HIV Encephalopathy Mimicking Acute Demyelinating Processes

Affiliations
Case Reports

HIV Encephalopathy Mimicking Acute Demyelinating Processes

Wasey Ali Yadullahi Mir et al. Cureus. .

Abstract

Human immunodeficiency virus (HIV) encephalopathy lies in the severe spectrum of HIV-associated neurological disorder (HAND) and ranges from asymptomatic condition to minor neurological features to severe dementia. Cerebrospinal fluid (CSF) analysis helps to rule out the presence of other opportunistic infections. Neuroimaging helps establish the diagnosis.
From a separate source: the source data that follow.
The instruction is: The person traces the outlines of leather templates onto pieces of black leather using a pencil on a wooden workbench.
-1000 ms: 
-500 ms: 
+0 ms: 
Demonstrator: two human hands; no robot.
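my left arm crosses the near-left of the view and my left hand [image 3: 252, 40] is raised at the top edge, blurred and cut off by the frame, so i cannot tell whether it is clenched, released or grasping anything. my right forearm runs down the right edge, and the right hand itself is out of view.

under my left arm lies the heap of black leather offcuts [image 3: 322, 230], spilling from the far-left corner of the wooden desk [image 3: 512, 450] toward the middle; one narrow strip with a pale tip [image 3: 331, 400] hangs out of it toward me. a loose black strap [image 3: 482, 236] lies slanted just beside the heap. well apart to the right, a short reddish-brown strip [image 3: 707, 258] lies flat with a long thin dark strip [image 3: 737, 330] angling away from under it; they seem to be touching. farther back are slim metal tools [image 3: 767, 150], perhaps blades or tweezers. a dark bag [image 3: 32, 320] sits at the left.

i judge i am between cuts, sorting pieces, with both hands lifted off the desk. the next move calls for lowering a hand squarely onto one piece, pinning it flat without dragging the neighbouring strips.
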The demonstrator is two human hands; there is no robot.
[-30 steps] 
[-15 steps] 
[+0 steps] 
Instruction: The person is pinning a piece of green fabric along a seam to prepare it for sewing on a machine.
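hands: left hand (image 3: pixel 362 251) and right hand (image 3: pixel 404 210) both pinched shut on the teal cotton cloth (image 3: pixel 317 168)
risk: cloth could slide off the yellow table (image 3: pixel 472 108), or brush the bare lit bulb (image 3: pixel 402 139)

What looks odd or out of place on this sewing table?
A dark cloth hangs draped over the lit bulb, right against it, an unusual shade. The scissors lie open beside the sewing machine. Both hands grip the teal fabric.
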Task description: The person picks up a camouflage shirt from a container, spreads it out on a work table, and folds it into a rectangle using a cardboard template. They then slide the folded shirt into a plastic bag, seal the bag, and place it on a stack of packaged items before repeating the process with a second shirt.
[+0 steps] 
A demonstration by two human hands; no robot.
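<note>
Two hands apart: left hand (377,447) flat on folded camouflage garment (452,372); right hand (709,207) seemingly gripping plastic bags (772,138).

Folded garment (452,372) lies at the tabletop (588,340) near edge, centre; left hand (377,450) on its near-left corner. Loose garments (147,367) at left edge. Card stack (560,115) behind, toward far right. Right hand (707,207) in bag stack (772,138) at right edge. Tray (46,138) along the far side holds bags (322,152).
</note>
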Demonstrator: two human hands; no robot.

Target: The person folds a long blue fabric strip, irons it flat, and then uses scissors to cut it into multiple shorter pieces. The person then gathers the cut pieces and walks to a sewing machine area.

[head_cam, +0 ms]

We report a case of a 39-year-old African American female who presented with signs and symptoms suggestive of acute multiple sclerosis (MS) flares in the setting of advanced acute immunodeficiency syndrome (AIDS) encephalopathy. She presented with bilateral lower extremity muscle weakness and pain with apparent cognitive decline. Notable laboratory findings included leukopenia with normal neutrophils and positive serology for HIV-1. The MRI showed mild post-contrast enhancement suggestive of demyelinating disease, favoring MS over progressive multifocal leukoencephalopathy (PML). Cerebrospinal fluid analysis was significant for positive oligoclonal bands and negative serology. She was started on antiretroviral therapy (ART) for AIDS while holding steroids due to the possibility of worsening AIDS. After treatment for HIV, she showed immunologic and functional status improvement. HIV encephalopathy must be diagnosed by ruling out other similar presenting neurological illnesses for tactful patient management.

Keywords: acquired immunodeficiency syndrome; antiretroviral therapy; human immunodeficiency virus; leukoencephalopathy; multiple sclerosis.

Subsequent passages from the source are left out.